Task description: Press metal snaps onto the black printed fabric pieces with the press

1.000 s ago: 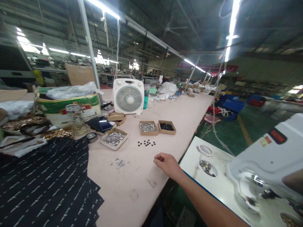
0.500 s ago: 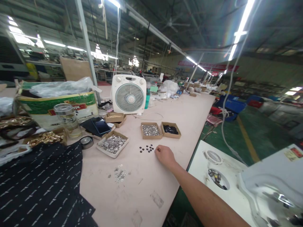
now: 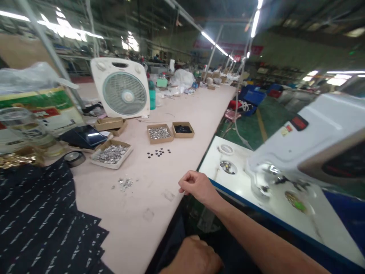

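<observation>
"How do the hands stand?"

"The right hand (image 3: 198,187) is at the table's (image 3: 134,236) edge, thumb and fingertips together; whether a piece sits between them, I can't tell. The left hand (image 3: 195,255) is low, curled and blurred, so I can't tell its grip."

"And the small black pieces (image 3: 158,155)?"

"Loose on the tabletop, in front of the box of silver parts (image 3: 161,140), apart from both hands."

"Any advice?"

"I'd pinch lightly, one piece each time, clear of the silver heap (image 3: 125,184); things so small probably slip easily."
</observation>
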Motion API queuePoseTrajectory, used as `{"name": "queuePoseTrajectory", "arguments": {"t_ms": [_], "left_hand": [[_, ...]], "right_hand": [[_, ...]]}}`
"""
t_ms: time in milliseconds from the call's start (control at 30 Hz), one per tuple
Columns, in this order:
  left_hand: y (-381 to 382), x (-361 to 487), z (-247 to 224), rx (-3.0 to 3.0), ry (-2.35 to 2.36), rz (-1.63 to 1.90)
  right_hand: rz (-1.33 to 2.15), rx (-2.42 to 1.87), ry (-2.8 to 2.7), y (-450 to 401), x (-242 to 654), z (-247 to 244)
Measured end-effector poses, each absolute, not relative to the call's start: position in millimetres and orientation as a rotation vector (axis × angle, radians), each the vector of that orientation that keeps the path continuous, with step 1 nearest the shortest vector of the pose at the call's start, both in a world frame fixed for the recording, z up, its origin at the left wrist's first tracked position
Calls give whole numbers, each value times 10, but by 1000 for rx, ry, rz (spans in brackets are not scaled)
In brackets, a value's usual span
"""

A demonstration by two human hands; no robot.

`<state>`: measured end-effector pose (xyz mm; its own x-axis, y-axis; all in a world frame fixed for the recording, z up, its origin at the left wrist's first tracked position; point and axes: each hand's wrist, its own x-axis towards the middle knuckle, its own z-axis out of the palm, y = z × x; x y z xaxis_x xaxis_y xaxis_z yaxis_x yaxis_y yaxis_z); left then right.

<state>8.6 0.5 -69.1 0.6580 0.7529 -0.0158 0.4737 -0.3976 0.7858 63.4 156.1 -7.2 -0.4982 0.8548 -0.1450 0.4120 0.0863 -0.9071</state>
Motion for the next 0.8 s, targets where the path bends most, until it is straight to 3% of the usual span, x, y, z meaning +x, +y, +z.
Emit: {"name": "queuePoseTrajectory", "arguments": {"t_ms": [100,333,800], "left_hand": [[-140,100,-747,2298,992,437],[-494,152,-530,2701,758,833],[-824,214,-223,2732,840,898]], "right_hand": [[1586,-1277,-1735,889,1322,-100],[1542,-1502,-1481,-262,2240,-179],[1516,-1314,-1549,-658,2384,-123]]}}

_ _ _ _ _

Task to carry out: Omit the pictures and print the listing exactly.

Solution below:
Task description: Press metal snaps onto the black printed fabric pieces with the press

1.000 s ago: 
0.500 s ago: 
now: 

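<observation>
"How do the hands stand?"

"The right hand (image 3: 198,187) is at the table's (image 3: 134,236) edge, thumb and fingertips together; whether a piece sits between them, I can't tell. The left hand (image 3: 195,255) is low, curled and blurred, so I can't tell its grip."

"And the small black pieces (image 3: 158,155)?"

"Loose on the tabletop, in front of the box of silver parts (image 3: 161,140), apart from both hands."

"Any advice?"

"I'd pinch lightly, one piece each time, clear of the silver heap (image 3: 125,184); things so small probably slip easily."
</observation>
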Motion API queuePoseTrajectory, used as `{"name": "queuePoseTrajectory", "arguments": {"t_ms": [_], "left_hand": [[_, ...]], "right_hand": [[_, ...]]}}`
"""
t_ms: time in milliseconds from the call's start (control at 30 Hz), one per tuple
Columns, in this order:
  left_hand: y (-381 to 382), x (-361 to 487), z (-247 to 224), rx (-3.0 to 3.0), ry (-2.35 to 2.36), rz (-1.63 to 1.90)
  right_hand: rz (-1.33 to 2.15), rx (-2.42 to 1.87), ry (-2.8 to 2.7), y (-450 to 401), x (-242 to 654), z (-247 to 244)
Measured end-effector poses, each absolute, not relative to the call's start: position in millimetres and orientation as a rotation vector (axis × angle, radians), each the vector of that orientation that keeps the path continuous, with step 1 nearest the shortest vector of the pose at the call's start, both in a world frame fixed for the recording, z up, its origin at the left wrist's first tracked position
Calls give whole numbers, each value times 10, but by 1000 for rx, ry, rz (spans in brackets are not scaled)
In brackets, a value's usual span
"""

A demonstration by two human hands; no robot.

`<state>`: measured end-effector pose (xyz mm; its own x-axis, y-axis; all in a world frame fixed for the recording, z up, its origin at the left wrist's first tracked position; point and axes: each hand's wrist, its own x-axis towards the middle knuckle, its own z-axis out of the palm, y = z × x; x y z xaxis_x xaxis_y xaxis_z yaxis_x yaxis_y yaxis_z); left then right.

<state>8.6 0.5 -69.1 0.6580 0.7529 -0.0158 0.4737 -0.3976 0.7858 63.4 156.1 -7.2 -0.4982 0.8548 -0.1450 0.4120 0.0863 -0.9071</state>
Motion for the next 0.8 s, targets where the path bends most, until it is straight to 3% of the usual span, x, y, z meaning +x, +y, +z.
Emit: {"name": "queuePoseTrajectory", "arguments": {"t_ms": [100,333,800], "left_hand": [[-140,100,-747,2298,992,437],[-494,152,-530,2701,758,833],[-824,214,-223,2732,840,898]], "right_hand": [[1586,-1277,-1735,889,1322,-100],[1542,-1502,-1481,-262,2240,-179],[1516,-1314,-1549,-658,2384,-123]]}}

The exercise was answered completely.